My blog is dedicated to the exploration of industrial hemp in America including the rich history of all forms of cannabis, the evolving law and politics of hemp and marijuana, the many products made from cannabis and the capacity, real or imagined, of hemp to re-industrialize rural America and revitalize the American family farm.
While cooking oil was the main topic of Dean Price’s presentation to the school board, another key component to biofuel would be the growth of farm crops that could supply fresh oil.
Price said two products that could be grown here in North Carolina are canola and hemp.
Back in 1900, hemp was the biggest crop in the state, Price said. Then in the 1930s, confusion over the differences between hemp and its cousin marijuana led to laws outlawing hemp.
The component in marijuana that produces a high is known at tetrahydrocannabinol (THC). While that plant has a good amount of THC, hemp has only a trace in its leaves.
To get high from industrial hemp, “you’d have to smoke a joint the size of a telephone pole,” Lee Edwards, Sugar Hill Farms, explained to a Raleigh newspaper.
Not only that, but consuming enough hemp to feel any “buzz” would result in severe intestinal distress as it would be equal to multiple doses of a high-fiber laxative, studies have shown.
Lawmakers passed the legalization legislation in September, in the final days of the session.
The bill sat on Gov. Pat McCrory’s desk for weeks, with rumors floating around about whether or not he would veto it, but without that veto, the bill became law on Nov. 1.
Tim Hambrick, longtime agent for the Cooperative Extension Service, weighed in on the crop discussion.
Biofuels can be made from any number of products, he said. There was a time when researchers tried using tobacco.
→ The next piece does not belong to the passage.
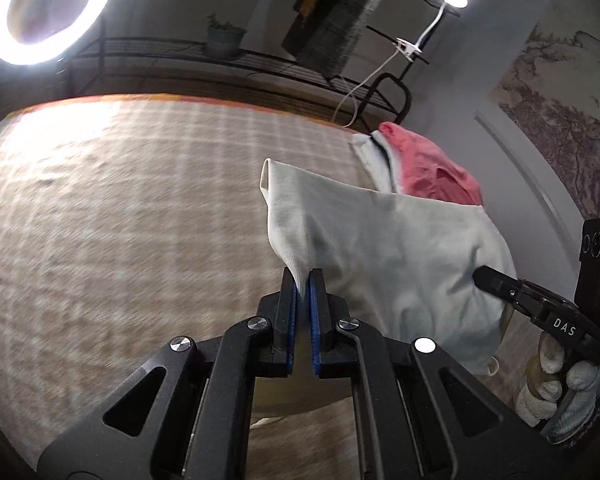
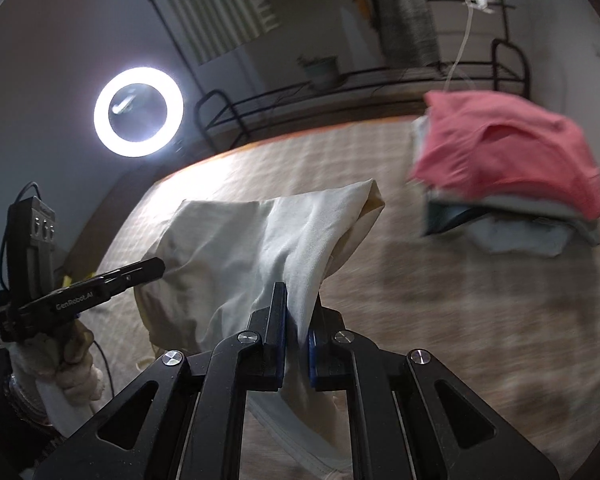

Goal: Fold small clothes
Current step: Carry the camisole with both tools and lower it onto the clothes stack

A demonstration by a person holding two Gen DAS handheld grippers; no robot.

However, the leaves had to be transported green, and that created a lot more weight than the dry form that cigarette companies prefer.
That jacked up freight costs, plus there was the question of what to do with the gummy remains of the leaves after the oil was extracted.
One of the good things about corn and soybeans — two big crops in this state — is that the byproduct can be fed to livestock as meal, Hambrick said.
At one time, the U.S. government used hemp as pulp to make $10 bills. It is possible that hemp could both provide oil and be turned into pulp for paper.
Another benefit of hemp is a component called CBD. Recent research suggests that CBD may prevent seizures in epileptics and may serve as a neuroprotectant – that is, able to stem neurological damage following strokes and in neurodegenerative diseases such as Alzheimer’s and Parkinson’s.
The more products that can be developed from a plant, the more lucrative it can be as a cash crop, said Hambrick. Look at how many ways corn and soybeans are used now.
Still, this is all a long, long way from being feasible in Surry County, the agricultural specialist said. Logistics plays a huge part in what crops a farmer will try to grow.
People have grown canola in Surry County before, and it does grow well here, he said. However, it grows in the same season as winter wheat, so a farmer would have to choose one over the other.
There are places to sell goods in Stokes County for feed and Statesville to a place that makes bread and crackers, Hambrick said. That soybean plant in Georgia is a long ways off, and the shipping would make for more of a hassle and cut into profits.
Plus, people have been growing corn and wheat in this state for a century, so the farmers know how to handle them, and there is a lot of infrastructure for the growing, shipping and processing of these crops, he noted.
Still, for all that, if hemp or canola can prove profitable, farmers are smart enough to adapt.
“If there’s enough money in it, people will figure it out,” he said.